Topic: 'Audio MD5' component (foo_audiomd5) != 'verify integrity' (Read 650 times) previous topic - next topic
0 Members and 1 Guest are viewing this topic.

'Audio MD5' component (foo_audiomd5) != 'verify integrity'

Using 'Audio MD5' component (foo_audiomd5) v0.6.5. Resulting MD5 checksum calculated on a FLAC is different to the in-built FB2k 'Verify integrity' option.

I understand the FB2K in-built utility checksum is based only on the audio samples.
Is the Audio MD5 component not? - I tried to determine by changing tags in the file, but the Audio MD5 component's checksum did not change (and it was still different to the 'verify integrity' MD5 checksum)

Re: 'Audio MD5' component (foo_audiomd5) != 'verify integrity'

Reply #1
FLAC computes the MD5 checksum from the raw uncompressed PCM data it sees as it is encoding the file. Audio MD5 component calculates its checksums from the compressed binary data on the disc, but only from the actual audio bits. That is why it uses ffmpeg.exe, it parses the file format and skips all non-audio related bits like tags.

There is nowadays an option in advanced preferences to change the lossless checksum behavior to use the decoded output. With that option enabled the results should match native MD5 fields in various lossless formats.

I finally added some extra info on the component's download page too. The component originated from a request on IRC so people it was made for knew what it is about. The rest of the world not so much.

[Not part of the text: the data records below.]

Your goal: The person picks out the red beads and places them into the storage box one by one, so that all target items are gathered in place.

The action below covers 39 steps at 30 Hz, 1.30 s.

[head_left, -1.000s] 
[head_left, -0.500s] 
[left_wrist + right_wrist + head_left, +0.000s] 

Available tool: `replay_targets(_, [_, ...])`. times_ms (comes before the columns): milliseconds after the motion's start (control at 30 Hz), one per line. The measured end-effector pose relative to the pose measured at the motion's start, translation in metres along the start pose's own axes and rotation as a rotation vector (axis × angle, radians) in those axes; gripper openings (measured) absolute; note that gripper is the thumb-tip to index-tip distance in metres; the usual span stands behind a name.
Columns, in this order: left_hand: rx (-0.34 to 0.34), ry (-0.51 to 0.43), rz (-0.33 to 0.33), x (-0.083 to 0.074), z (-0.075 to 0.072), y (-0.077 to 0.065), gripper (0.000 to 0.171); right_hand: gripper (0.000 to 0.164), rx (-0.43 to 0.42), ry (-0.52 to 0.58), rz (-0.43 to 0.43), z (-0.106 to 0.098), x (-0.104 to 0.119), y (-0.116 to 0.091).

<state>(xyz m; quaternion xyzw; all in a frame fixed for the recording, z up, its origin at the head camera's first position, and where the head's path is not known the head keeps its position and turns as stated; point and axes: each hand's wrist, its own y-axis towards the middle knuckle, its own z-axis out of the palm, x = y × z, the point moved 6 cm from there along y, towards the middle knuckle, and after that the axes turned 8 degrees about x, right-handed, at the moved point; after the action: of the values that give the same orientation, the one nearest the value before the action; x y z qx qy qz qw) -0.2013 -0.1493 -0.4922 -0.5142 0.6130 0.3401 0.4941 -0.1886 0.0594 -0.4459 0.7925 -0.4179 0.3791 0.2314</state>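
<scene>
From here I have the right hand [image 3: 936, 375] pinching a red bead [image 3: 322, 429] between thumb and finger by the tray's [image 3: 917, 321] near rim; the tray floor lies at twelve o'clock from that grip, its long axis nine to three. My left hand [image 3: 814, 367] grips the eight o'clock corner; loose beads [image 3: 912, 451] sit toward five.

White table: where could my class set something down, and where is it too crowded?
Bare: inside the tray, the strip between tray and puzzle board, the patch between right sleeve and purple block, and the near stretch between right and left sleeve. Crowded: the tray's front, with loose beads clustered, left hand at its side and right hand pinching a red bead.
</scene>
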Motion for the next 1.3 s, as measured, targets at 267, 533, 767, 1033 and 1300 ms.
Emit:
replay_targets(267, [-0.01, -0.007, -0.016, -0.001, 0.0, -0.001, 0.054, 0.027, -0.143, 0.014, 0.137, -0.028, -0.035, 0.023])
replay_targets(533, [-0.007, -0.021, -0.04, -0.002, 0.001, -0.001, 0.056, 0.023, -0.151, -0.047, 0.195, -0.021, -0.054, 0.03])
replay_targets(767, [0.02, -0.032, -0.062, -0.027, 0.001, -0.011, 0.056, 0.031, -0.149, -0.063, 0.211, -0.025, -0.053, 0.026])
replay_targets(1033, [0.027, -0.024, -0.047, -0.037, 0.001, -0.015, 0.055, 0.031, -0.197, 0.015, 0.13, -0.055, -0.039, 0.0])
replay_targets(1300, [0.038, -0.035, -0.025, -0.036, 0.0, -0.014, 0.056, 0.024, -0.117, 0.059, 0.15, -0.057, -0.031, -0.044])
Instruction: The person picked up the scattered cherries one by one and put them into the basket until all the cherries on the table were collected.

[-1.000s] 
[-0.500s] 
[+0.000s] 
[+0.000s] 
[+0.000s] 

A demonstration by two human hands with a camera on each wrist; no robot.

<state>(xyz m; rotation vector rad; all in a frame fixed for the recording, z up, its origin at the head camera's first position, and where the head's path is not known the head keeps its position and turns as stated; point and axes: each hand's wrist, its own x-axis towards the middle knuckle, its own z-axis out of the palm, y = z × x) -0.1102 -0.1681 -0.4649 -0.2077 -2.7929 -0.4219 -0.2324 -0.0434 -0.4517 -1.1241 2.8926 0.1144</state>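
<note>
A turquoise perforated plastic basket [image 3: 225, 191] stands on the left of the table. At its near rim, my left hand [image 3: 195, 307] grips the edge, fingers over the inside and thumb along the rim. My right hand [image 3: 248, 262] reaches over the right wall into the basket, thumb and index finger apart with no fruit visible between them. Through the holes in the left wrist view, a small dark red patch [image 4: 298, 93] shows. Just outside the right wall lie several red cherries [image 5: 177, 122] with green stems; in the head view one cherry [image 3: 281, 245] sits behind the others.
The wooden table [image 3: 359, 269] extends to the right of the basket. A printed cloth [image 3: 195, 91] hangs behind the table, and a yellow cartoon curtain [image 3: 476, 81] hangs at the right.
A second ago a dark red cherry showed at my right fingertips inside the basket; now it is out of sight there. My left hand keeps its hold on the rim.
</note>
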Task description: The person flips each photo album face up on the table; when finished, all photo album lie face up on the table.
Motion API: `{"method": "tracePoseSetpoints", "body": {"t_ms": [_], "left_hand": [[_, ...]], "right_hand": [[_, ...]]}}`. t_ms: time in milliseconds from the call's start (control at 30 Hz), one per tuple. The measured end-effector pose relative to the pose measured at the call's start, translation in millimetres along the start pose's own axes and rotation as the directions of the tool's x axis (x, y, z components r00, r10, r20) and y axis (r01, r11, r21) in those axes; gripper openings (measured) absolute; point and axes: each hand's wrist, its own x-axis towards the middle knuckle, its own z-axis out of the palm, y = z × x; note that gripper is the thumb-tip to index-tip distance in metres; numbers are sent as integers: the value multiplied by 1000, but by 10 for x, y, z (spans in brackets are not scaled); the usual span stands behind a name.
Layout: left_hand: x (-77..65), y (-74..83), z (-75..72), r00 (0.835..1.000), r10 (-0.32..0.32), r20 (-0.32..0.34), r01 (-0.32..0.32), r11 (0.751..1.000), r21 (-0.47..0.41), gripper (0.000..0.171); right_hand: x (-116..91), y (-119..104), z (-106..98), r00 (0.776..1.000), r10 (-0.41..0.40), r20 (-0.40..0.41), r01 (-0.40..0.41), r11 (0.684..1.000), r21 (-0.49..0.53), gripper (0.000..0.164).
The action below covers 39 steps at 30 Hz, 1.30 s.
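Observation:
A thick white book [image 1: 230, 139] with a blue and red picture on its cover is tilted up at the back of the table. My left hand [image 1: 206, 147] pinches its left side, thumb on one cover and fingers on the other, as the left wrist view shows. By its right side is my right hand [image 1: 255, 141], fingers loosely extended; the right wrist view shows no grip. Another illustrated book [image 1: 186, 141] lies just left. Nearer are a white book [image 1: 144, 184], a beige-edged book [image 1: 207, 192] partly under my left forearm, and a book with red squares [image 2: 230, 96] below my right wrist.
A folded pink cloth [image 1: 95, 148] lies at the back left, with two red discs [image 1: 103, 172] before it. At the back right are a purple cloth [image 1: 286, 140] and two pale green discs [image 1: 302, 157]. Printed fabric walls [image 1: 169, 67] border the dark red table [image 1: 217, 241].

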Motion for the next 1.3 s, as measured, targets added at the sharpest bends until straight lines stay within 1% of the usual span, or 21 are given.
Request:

Re: 'Audio MD5' component (foo_audiomd5) != 'verify integrity'

Reply #2
With that option enabled the results should match native MD5 fields in various lossless formats.
Users may take note of ("instead of worrying about") some differences here.
* Monkey's is an exception - it calculates on the encoded stream, but not the way foo_audiomd5 does.
* FLAC calculates MD5 from a signed little-endian representation of the audio - WavPack uses source file representation. So for WAVE input > 8 bits, and AIFC-sowt input, they agree. When you feed WavPack a big-endian source file (AIFF, AIFC-none, CAF-big) it calculates big-endian without translating, and when you feed WavPack an 8-bit WAVE it calculates unsigned without translating.

Re: 'Audio MD5' component (foo_audiomd5) != 'verify integrity'

Reply #3
Thank you, makes sense.

And I see the option now for "Compute hash from decoded PCM data for lossless formats" and indeed it matches when that is checked.

 

Re: 'Audio MD5' component (foo_audiomd5) != 'verify integrity'

Reply #4
I do not use it for FLAC. Why not - is there any harm to it?
Well for a reason I partially got wrong: I thought it wouldn't report actual corruption that happened before tagging, and it doesn't in the window. I tested it and if I read the console output (that will get you a copypastesearch job to do if you run it on a thousand files) ...

So, a slightly longer explanation on how it is not as reliable as the format's built-in algorithm: What if the file is corrupted already?
Scanning to add the tag won't report corruption in the window (but it will in console).
Scanning to verify using audiomd5 will find that it matches, and won't report that it is actually corrupted (well it will in the console).

The audiomd5 simply isn't as good as FLAC's built-in integrity check. Not knocking it - it is good to have for less safe audio formats.

By not using it for FLAC, I got myself some extra work though: formatting columns and sometimes having to type longer searches like
%audiomd5% MISSING AND %__md5% MISSING
(note the double underscores in the latter, it is a tech field).
And of course with a tag you can see if a file that was already corrupted, has changed once again.